== To do ==
Copy out exactly the lines from the start of the data to the line containing "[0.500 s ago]". Include both.

[Recorded data — start]

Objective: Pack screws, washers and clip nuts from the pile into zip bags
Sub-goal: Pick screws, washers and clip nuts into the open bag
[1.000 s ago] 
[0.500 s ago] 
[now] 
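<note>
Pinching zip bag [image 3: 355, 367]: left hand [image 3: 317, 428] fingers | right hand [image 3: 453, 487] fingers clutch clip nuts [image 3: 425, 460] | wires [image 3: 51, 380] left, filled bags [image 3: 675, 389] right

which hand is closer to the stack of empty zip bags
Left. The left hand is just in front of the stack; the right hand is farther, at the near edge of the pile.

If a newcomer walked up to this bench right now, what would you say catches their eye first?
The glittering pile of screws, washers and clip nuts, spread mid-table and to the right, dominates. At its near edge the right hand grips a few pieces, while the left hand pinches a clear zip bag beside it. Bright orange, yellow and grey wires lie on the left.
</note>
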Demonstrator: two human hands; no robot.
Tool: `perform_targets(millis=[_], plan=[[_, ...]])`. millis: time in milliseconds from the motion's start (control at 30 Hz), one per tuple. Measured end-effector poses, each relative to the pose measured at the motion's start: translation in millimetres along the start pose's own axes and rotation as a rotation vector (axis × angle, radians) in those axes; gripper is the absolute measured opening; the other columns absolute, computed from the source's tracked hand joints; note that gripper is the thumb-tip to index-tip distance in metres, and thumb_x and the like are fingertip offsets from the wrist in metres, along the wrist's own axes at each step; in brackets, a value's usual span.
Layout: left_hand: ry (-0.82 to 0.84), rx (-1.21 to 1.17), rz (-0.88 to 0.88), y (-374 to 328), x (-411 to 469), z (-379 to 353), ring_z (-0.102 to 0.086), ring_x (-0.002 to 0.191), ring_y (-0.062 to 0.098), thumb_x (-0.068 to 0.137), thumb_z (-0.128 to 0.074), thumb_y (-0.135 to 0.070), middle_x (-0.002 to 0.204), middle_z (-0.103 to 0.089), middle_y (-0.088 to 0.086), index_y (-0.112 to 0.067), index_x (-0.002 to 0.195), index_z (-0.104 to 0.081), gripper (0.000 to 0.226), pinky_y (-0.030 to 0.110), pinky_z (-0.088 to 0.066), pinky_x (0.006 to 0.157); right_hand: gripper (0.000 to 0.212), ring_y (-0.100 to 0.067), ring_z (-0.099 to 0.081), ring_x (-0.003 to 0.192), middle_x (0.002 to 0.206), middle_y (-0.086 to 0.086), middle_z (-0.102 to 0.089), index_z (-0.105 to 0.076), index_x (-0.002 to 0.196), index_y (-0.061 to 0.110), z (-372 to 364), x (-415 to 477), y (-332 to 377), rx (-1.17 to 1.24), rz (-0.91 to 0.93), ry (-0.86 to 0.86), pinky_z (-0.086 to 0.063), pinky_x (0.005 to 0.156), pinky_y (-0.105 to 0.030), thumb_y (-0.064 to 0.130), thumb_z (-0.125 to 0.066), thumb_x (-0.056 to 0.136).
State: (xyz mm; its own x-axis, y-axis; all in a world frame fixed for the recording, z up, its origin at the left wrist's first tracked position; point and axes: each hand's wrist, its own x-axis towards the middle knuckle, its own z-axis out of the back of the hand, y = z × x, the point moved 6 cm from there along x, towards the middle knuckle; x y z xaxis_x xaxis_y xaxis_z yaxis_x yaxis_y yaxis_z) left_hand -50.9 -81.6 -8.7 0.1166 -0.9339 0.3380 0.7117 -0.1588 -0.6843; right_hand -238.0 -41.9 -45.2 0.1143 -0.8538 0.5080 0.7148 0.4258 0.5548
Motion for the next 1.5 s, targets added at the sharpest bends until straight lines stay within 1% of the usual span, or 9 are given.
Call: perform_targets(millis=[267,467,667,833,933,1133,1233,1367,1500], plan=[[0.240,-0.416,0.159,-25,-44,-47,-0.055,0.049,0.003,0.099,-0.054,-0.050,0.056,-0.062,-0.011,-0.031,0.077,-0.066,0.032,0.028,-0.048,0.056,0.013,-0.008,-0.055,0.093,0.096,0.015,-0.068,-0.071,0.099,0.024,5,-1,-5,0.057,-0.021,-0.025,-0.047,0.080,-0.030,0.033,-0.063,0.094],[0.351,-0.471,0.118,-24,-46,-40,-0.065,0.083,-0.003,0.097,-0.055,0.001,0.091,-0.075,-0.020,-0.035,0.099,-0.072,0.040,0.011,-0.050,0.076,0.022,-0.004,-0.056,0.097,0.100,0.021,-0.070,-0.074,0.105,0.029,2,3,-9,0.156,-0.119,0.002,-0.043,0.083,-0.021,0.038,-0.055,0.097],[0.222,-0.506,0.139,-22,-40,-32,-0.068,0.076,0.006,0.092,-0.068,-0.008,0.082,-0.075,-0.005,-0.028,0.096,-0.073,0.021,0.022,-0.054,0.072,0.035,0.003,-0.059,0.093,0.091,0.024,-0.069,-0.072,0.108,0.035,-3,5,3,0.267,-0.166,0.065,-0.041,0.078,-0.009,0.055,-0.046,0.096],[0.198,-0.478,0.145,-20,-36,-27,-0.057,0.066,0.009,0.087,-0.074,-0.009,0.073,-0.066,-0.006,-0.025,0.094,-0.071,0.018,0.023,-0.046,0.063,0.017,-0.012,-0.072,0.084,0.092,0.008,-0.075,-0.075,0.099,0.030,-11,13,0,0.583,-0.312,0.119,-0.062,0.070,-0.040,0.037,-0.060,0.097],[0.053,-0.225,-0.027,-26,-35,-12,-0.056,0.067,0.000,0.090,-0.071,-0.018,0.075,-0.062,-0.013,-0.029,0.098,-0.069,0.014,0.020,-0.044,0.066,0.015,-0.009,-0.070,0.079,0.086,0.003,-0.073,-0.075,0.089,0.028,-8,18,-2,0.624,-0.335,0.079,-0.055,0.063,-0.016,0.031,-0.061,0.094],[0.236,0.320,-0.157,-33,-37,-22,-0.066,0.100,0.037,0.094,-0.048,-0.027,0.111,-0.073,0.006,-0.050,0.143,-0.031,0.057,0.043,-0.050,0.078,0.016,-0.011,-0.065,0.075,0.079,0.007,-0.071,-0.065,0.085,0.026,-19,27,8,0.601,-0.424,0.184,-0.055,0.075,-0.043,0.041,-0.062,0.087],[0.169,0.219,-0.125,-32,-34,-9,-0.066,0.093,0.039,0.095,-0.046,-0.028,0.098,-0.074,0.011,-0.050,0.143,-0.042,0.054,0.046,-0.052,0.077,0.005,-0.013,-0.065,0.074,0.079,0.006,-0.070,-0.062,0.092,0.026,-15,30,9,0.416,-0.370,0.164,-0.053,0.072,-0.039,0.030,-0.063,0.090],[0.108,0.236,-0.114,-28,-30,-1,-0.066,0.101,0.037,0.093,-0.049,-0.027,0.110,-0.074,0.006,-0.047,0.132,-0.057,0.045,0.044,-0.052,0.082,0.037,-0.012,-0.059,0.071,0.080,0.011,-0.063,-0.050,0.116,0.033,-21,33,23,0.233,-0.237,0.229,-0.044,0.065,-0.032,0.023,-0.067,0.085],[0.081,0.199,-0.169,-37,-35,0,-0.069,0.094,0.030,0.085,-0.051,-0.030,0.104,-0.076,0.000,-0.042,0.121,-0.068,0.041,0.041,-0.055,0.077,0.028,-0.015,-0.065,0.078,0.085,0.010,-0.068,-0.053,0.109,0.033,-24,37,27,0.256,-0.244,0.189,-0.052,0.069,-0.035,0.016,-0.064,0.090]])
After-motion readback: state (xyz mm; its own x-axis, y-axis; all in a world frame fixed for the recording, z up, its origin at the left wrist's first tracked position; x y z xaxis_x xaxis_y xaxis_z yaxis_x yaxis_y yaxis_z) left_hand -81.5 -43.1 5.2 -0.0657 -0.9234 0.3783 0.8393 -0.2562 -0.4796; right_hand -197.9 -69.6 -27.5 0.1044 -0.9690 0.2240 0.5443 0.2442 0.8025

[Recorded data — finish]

== Response to the task ==
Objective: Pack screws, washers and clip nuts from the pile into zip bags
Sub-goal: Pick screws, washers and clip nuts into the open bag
[1.000 s ago] 
[0.500 s ago] 

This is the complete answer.